"Without facts, you can’t have truth. Without truth, you can’t have trust. Without trust, we have no shared reality, no democracy, and it becomes impossible to deal with the existential problems of our times: climate, coronavirus, now, the battle for truth." --- Maria Ressa, Nobel Laureate
The two journalists awarded the Nobel Peace Prize, Maria Ressa and Dmitri A. Muratov, used their acceptance speeches on Friday to express alarm about the threats to democracies and call for greater accountability for social media companies that Ms. Ressa said are dividing and radicalizing societies.
The speeches by the two journalists contained dire warnings that the world is headed toward more violence and misery without a renewed commitment to democracy and the values connected to it: truth, peace and human rights.
Ms. Ressa, 58, the first Nobel laureate from the Philippines, is the chief executive of Rappler, a digital news organization that is known for its investigations into President Rodrigo Duterte’s brutal five-year war on drugs. In her speech, she said social media companies still operated with impunity.
“Silicon Valley’s sins came home to roost in the United States on Jan. 6 with mob violence on Capitol Hill,” she said.
The Curious Brain |
I helped create a startup, Rappler, turning 10 years old in January –
we’re getting old – our attempt to put together two sides of the same
coin that shows everything wrong with our world today: the absence of
law and democratic vision for the 21st century.
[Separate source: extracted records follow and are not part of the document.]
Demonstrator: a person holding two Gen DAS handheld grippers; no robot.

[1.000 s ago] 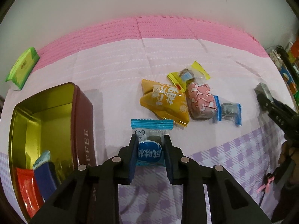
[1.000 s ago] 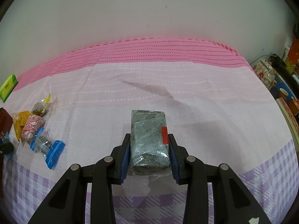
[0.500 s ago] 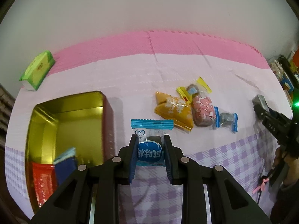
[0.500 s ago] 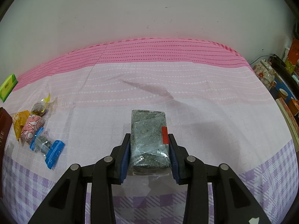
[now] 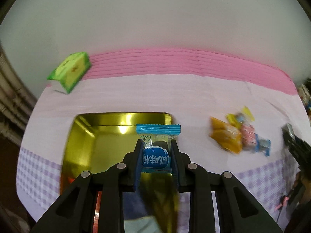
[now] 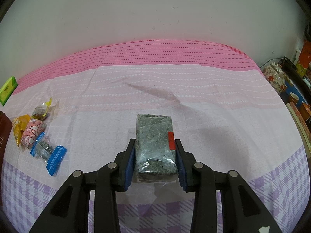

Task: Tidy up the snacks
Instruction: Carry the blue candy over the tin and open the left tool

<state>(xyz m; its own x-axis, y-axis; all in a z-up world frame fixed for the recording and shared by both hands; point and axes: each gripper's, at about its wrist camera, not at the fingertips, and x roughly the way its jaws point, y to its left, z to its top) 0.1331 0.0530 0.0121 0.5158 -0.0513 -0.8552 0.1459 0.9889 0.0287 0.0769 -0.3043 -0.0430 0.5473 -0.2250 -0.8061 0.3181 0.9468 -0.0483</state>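
Observation:
My left gripper [image 5: 156, 145] is shut on a blue-wrapped candy [image 5: 156, 155] and holds it above the open gold tin [image 5: 108, 136]. Red and blue packets lie at the tin's near end, mostly hidden behind the gripper. My right gripper [image 6: 154, 147] is shut on a grey speckled snack bar in clear wrap [image 6: 154, 147], held over the tablecloth. A cluster of loose snacks lies on the cloth: an orange packet [image 5: 226, 136], a pink one [image 6: 33, 131], a yellow-ended one [image 6: 41, 109] and a blue-ended one [image 6: 48, 152].
A green box [image 5: 71, 71] lies at the far left by the wall; it also shows in the right wrist view [image 6: 7, 90]. The tin's dark red side [image 6: 3, 134] shows at the left. A flowered pot [image 6: 276, 77] and boxes crowd the right edge.
My left gripper has swung left with the blue candy, from beside the tin to over it. The right gripper and its bar have stayed still.

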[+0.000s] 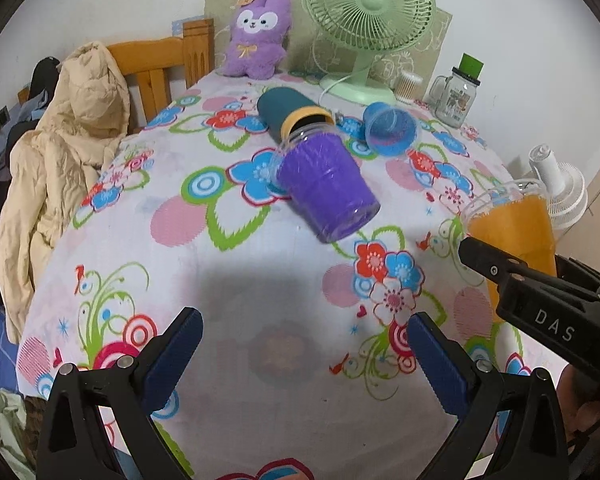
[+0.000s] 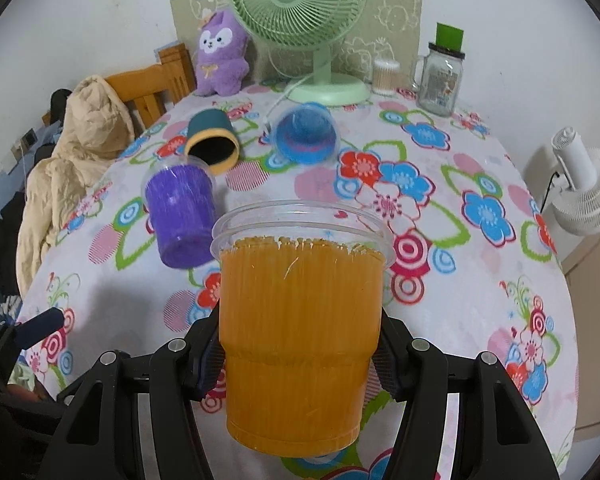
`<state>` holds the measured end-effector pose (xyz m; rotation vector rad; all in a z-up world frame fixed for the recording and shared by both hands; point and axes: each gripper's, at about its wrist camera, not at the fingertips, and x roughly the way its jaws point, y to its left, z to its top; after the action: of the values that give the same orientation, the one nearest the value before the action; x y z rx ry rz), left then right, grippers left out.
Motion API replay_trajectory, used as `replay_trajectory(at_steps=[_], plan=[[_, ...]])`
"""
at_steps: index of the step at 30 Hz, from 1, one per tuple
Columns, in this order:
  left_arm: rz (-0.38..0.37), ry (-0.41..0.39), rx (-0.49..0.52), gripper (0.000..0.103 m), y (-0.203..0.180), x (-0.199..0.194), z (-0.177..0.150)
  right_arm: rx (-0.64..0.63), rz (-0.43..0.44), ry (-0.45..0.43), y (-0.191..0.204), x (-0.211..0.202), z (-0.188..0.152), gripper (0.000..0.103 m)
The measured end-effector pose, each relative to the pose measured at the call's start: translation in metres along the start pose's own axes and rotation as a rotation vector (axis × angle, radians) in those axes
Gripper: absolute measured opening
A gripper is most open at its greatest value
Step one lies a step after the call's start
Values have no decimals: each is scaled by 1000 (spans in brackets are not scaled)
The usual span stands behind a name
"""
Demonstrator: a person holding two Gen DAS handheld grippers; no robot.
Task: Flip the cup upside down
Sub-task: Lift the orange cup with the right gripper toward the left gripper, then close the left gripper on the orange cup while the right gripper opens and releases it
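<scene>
My right gripper (image 2: 298, 354) is shut on an orange plastic cup (image 2: 300, 320) and holds it above the table, clear rim pointing away from the camera. The cup also shows at the right of the left wrist view (image 1: 512, 224), with the right gripper's finger (image 1: 484, 258) on it. My left gripper (image 1: 304, 340) is open and empty over the near part of the table. A purple cup (image 1: 326, 190) lies on its side mid-table. A blue cup (image 1: 390, 128) and a teal cup with a yellow rim (image 1: 292, 114) lie on their sides behind it.
The table has a floral cloth (image 1: 220, 280). At the back stand a green fan (image 1: 370, 4), a purple plush toy (image 1: 256, 36), a glass jar with a green lid (image 1: 458, 92) and a cotton swab tub (image 1: 408, 86). A chair with a beige jacket (image 1: 60, 152) stands left; a white fan (image 2: 580, 192) stands right.
</scene>
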<state>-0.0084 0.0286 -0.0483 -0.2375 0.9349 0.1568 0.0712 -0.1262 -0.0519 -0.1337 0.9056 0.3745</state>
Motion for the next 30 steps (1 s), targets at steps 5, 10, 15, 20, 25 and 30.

That coin represents our
information ecosystem, which determines everything else about our
world. Journalists – that’s one side – the old gatekeepers. The other is
technology, with its god-like power, the new gatekeepers. It has
allowed a virus of lies to infect each of us, pitting us against each
other, bringing out our fears, anger, hate, and setting the stage for
the rise of authoritarians and dictators around the world.